BEGIN INFORMATION SHOWN
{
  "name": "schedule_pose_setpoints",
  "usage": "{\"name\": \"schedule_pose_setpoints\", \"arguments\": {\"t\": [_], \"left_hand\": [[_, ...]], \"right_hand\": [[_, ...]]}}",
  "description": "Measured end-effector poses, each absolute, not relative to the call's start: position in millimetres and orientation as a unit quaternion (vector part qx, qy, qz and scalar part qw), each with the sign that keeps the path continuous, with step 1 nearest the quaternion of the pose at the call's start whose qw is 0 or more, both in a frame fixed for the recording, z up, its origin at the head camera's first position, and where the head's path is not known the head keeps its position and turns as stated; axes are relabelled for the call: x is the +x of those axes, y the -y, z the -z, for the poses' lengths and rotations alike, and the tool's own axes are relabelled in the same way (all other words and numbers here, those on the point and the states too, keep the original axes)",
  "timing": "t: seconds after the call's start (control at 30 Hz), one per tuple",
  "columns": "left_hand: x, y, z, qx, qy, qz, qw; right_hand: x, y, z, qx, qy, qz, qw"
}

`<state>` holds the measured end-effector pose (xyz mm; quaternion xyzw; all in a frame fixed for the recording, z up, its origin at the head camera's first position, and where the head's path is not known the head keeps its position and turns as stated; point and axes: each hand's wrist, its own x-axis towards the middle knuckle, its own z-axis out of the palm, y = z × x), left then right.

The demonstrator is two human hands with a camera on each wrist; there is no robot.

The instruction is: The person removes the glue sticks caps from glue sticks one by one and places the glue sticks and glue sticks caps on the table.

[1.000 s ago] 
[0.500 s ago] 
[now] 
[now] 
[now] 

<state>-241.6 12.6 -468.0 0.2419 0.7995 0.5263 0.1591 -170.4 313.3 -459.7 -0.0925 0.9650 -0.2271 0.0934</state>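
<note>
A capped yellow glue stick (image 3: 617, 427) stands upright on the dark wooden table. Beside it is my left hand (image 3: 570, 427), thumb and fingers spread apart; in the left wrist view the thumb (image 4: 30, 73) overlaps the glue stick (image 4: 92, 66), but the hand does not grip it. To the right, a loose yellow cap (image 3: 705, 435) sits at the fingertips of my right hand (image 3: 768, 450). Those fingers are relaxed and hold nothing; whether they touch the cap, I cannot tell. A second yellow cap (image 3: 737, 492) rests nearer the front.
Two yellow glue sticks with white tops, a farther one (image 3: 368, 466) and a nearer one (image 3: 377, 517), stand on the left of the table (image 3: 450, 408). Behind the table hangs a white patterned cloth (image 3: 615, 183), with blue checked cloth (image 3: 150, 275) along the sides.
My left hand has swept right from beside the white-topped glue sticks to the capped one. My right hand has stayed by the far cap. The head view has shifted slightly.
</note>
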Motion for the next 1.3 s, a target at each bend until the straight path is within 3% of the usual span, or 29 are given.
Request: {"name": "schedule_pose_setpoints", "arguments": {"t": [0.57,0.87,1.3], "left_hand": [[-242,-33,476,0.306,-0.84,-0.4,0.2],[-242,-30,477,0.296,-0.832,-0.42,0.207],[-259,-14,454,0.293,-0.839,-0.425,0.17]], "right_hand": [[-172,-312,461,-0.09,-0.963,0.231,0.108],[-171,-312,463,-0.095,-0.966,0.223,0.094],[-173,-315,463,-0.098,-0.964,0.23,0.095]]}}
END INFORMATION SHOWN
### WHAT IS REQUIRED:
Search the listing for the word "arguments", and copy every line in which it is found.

### YOUR SOLUTION:
  "usage": "{\"name\": \"schedule_pose_setpoints\", \"arguments\": {\"t\": [_], \"left_hand\": [[_, ...]], \"right_hand\": [[_, ...]]}}",
Request: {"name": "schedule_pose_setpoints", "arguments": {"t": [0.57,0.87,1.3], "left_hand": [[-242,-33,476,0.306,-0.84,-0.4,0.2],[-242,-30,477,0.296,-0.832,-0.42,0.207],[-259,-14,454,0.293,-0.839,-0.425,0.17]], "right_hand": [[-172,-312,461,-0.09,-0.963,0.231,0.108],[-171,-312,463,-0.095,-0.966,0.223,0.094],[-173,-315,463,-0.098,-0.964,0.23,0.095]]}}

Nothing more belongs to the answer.